Transcribe all the material exactly. Leave every line as it is.

Data section section start

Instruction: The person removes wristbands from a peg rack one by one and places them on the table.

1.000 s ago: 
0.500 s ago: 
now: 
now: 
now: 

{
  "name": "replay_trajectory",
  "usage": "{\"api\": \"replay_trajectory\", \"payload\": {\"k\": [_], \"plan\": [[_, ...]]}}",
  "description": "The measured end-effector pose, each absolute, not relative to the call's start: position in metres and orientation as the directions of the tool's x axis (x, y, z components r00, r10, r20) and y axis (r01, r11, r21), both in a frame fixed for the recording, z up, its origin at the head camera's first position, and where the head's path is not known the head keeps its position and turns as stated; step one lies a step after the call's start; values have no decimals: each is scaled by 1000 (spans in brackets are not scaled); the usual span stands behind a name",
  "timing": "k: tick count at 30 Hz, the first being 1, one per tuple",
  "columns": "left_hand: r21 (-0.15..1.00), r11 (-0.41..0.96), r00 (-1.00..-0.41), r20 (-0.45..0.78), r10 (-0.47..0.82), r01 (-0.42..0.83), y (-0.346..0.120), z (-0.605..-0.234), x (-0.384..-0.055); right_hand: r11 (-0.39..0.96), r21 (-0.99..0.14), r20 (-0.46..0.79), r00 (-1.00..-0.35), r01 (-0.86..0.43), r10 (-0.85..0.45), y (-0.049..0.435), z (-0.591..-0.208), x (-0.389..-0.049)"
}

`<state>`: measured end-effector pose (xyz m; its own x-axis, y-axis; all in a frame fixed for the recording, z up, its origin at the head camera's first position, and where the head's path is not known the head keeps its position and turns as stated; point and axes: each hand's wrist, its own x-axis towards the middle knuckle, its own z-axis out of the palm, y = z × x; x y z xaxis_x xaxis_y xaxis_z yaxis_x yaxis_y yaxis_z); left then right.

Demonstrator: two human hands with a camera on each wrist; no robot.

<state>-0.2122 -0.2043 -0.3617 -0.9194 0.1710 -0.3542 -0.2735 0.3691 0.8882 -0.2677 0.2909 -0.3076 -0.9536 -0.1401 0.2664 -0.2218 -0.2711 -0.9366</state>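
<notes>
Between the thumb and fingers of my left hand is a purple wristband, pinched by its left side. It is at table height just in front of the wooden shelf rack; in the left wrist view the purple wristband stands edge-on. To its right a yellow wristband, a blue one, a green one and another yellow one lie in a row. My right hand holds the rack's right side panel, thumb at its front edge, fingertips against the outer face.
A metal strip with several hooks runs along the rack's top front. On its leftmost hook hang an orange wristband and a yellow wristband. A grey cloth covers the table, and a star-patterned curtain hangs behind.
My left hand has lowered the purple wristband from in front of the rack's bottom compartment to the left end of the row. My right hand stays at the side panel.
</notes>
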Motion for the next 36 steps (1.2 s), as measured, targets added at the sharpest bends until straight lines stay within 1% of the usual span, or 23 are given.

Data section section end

Result of the exercise:
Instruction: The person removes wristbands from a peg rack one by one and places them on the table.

1.000 s ago: 
0.500 s ago: 
now: 
now: 
now: 

{
  "name": "replay_trajectory",
  "usage": "{\"api\": \"replay_trajectory\", \"payload\": {\"k\": [_], \"plan\": [[_, ...]]}}",
  "description": "The measured end-effector pose, each absolute, not relative to the call's start: position in metres and orientation as the directions of the tool's x axis (x, y, z components r00, r10, r20) and y axis (r01, r11, r21), both in a frame fixed for the recording, z up, its origin at the head camera's first position, and where the head's path is not known the head keeps its position and turns as stated; step one lies a step after the call's start; values have no decimals: each is scaled by 1000 (spans in brackets are not scaled); the usual span stands behind a name",
  "timing": "k: tick count at 30 Hz, the first being 1, one per tuple",
  "columns": "left_hand: r21 (-0.15..1.00), r11 (-0.41..0.96), r00 (-1.00..-0.41), r20 (-0.45..0.78), r10 (-0.47..0.82), r01 (-0.42..0.83), y (-0.346..0.120), z (-0.605..-0.234), x (-0.384..-0.055); right_hand: r11 (-0.39..0.96), r21 (-0.99..0.14), r20 (-0.46..0.79), r00 (-1.00..-0.35), r01 (-0.86..0.43), r10 (-0.85..0.45), y (-0.049..0.435), z (-0.591..-0.208), x (-0.389..-0.049)"
}

`<state>`: measured end-effector pose (xyz m; its own x-axis, y-axis; all in a frame fixed for the recording, z up, its origin at the head camera's first position, and where the head's path is not known the head keeps its position and turns as stated; point and axes: each hand's wrist, its own x-axis towards the middle knuckle, its own z-axis out of the palm, y = z × x; x y z xaxis_x xaxis_y xaxis_z yaxis_x yaxis_y yaxis_z); left then right.

Demonstrator: two human hands with a camera on each wrist; no robot.

<state>-0.2122 -0.2043 -0.3617 -0.9194 0.1710 -0.3542 -0.2735 0.3691 0.8882 -0.2677 0.2909 -0.3076 -0.9536 -0.1401 0.2664 -0.2218 -0.2711 -0.9366</state>
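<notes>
Between the thumb and fingers of my left hand is a purple wristband, pinched by its left side. It is at table height just in front of the wooden shelf rack; in the left wrist view the purple wristband stands edge-on. To its right a yellow wristband, a blue one, a green one and another yellow one lie in a row. My right hand holds the rack's right side panel, thumb at its front edge, fingertips against the outer face.
A metal strip with several hooks runs along the rack's top front. On its leftmost hook hang an orange wristband and a yellow wristband. A grey cloth covers the table, and a star-patterned curtain hangs behind.
My left hand has lowered the purple wristband from in front of the rack's bottom compartment to the left end of the row. My right hand stays at the side panel.
</notes>
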Motion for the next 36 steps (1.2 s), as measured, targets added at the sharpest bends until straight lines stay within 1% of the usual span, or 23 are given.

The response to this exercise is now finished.